Not sure. Typically kernel has two modes to deal with stack unwinding, CONFIG_UNWINDER_ORC and CONFIG_UNWINDER_FRAME_POINTER. They should have the same functionality. But in case that you are using CONFIG_UNWINDER_ORC, you might want to try CONFIG_UNWINDER_FRAME_POINTER.

Anjali05 commented 8 months ago

@yonghong-song I am using CONFIG_UNWINDER_FRAME_POINTER. I will try building the kernel by passing -O2 optimization flag to GCC [update: I realized that the kernel is optimized with -O2 by default].

Anjali05 commented 8 months ago

@yonghong-song I did a little debugging with gdb and here is what I got: image

So there is an indirect call from cgroup_post_fork to freezer_fork that grabs the freezer_mutex lock.
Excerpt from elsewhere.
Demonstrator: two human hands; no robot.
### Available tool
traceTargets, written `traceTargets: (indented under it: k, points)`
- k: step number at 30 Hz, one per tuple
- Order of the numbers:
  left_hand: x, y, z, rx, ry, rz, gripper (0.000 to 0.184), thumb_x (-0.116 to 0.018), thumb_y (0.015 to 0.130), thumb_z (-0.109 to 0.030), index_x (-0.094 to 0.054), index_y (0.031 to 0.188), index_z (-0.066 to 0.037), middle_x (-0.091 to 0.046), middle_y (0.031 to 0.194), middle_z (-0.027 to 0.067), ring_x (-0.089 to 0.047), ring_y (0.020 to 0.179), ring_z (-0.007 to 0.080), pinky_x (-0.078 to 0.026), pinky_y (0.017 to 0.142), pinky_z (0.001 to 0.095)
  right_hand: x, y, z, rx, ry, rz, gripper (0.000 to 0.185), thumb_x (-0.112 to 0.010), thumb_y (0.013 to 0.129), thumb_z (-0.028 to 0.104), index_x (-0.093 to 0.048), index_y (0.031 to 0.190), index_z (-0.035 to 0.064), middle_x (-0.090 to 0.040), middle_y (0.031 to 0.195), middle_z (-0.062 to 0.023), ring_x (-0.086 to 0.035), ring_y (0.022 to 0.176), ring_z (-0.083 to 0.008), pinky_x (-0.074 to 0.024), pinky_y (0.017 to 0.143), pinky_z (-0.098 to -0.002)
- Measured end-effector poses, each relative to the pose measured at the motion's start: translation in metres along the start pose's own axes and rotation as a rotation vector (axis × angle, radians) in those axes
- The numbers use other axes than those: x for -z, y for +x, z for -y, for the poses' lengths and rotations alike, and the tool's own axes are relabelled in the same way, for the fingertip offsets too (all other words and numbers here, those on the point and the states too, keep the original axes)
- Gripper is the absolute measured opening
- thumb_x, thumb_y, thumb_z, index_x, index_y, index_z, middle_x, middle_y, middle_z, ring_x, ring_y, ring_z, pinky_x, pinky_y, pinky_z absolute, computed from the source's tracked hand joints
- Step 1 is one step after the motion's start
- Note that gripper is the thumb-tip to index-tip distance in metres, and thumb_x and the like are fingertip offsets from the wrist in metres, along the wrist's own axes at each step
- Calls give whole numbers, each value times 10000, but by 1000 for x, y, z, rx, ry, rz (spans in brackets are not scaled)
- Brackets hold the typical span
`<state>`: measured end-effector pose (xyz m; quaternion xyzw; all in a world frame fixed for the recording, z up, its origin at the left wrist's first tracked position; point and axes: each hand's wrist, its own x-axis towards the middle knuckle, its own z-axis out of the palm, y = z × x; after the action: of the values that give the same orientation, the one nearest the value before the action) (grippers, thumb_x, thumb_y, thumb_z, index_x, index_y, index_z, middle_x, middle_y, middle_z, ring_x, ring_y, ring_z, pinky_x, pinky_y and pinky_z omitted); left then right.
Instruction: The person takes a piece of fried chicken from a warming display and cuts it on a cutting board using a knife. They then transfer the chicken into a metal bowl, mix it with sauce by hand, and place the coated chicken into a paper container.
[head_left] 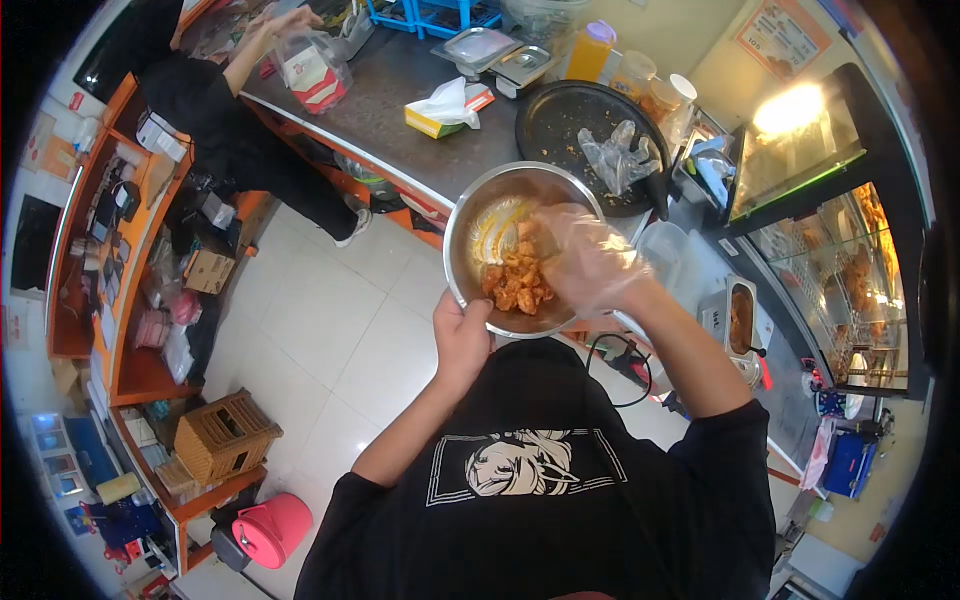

Do you have any thoughts on why freezer_fork won't show up in the traces that eBPF generates? It's not making much sense to me. I appreciate any help you can provide. Thanks!

yonghong-song commented 8 months ago

I also tried sudo klockstat.py -s 20, and check a few stacks, e.g., for

  b'entry_SYSCALL_64_after_hwframe+0x72'
                 b'btrfs_sync_log+0x637'        765      1        765        765
                b'btrfs_sync_file+0x427'
            b'btrfs_do_write_iter+0x31f'
                b'__x64_sys_write+0x26c'
                   b'do_syscall_64+0x45'

So we have __x86_sys_write -> btrfs_do_write_iter indirect call. But in reality, it should be __x86_sys_write->btrfs_file_write_iter->btrfs_do_write_iter. But since here from btrfs_file_write_iter->btrfs_do_write_iter is a tail call, so we are fine here.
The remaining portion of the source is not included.